La corrupción, los intereses energéticos, los negocios vinculados a la industria armamentística, el poder de las grandes plataformas tecnológicas y la influencia de determinados grupos económicos forman parte de una realidad compleja que condiciona la vida política y social. Desde esta perspectiva, resulta ingenuo pensar que quienes representan esos intereses renunciarán voluntariamente a los beneficios que obtienen del actual modelo económico.

El voto como herramienta democrática

Aunque la próxima campaña electoral española aún no haya comenzado oficialmente, la confrontación política ya ocupa el centro del debate público. En este contexto, numerosas voces cuestionan la capacidad del bipartidismo para ofrecer soluciones profundas a los problemas estructurales del país y alertan sobre el auge de discursos extremistas.

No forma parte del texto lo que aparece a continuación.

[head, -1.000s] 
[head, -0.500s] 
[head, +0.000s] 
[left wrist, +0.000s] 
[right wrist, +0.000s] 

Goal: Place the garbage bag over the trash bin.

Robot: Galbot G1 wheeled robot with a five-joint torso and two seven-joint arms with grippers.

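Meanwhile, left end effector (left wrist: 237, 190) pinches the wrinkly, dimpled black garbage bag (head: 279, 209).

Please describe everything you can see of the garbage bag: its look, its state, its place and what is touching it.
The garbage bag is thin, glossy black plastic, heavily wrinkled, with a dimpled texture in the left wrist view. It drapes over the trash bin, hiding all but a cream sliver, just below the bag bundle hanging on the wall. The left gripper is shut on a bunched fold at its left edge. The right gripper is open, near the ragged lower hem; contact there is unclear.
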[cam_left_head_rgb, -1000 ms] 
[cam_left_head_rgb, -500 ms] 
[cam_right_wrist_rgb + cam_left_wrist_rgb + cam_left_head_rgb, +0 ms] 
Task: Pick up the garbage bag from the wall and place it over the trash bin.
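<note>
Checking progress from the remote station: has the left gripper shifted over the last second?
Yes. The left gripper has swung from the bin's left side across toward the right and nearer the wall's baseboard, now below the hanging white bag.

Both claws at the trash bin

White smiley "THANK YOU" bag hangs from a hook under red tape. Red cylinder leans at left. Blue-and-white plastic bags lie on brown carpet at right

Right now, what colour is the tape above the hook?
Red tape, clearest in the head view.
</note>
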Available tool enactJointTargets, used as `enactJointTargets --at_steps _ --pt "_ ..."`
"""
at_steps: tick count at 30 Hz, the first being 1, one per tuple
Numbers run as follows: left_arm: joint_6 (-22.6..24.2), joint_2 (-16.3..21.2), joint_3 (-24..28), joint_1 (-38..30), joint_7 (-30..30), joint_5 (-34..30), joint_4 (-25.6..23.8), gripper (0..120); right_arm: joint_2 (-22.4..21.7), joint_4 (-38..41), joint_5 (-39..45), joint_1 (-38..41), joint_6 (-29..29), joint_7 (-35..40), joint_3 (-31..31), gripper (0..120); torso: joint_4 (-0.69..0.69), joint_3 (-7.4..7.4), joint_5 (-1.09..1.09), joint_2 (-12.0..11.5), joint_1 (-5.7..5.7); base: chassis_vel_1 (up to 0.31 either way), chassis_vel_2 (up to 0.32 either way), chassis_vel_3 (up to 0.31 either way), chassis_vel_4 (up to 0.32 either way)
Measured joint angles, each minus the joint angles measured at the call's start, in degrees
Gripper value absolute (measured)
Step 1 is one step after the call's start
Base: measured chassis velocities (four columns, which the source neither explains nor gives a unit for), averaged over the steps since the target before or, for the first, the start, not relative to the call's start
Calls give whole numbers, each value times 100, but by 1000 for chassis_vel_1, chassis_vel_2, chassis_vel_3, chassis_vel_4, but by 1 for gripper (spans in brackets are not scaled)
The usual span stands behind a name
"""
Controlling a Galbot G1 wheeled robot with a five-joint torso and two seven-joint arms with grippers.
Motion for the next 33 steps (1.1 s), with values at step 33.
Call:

Más allá de las diferencias ideológicas, el voto continúa siendo una de las herramientas fundamentales de las que dispone la ciudadanía para influir en el rumbo político de una nación. Cada papeleta depositada en las urnas representa una decisión que afecta no solo al presente individual, sino también al futuro colectivo.

La historia española recuerda las consecuencias que pueden derivarse del deterioro de las libertades democráticas y de la normalización de discursos excluyentes y autoritarios. Por ello, ejercer el derecho al voto de manera consciente, crítica e informada constituye una responsabilidad cívica esencial para preservar los valores democráticos y garantizar una convivencia basada en la justicia social y el respeto a los derechos fundamentales.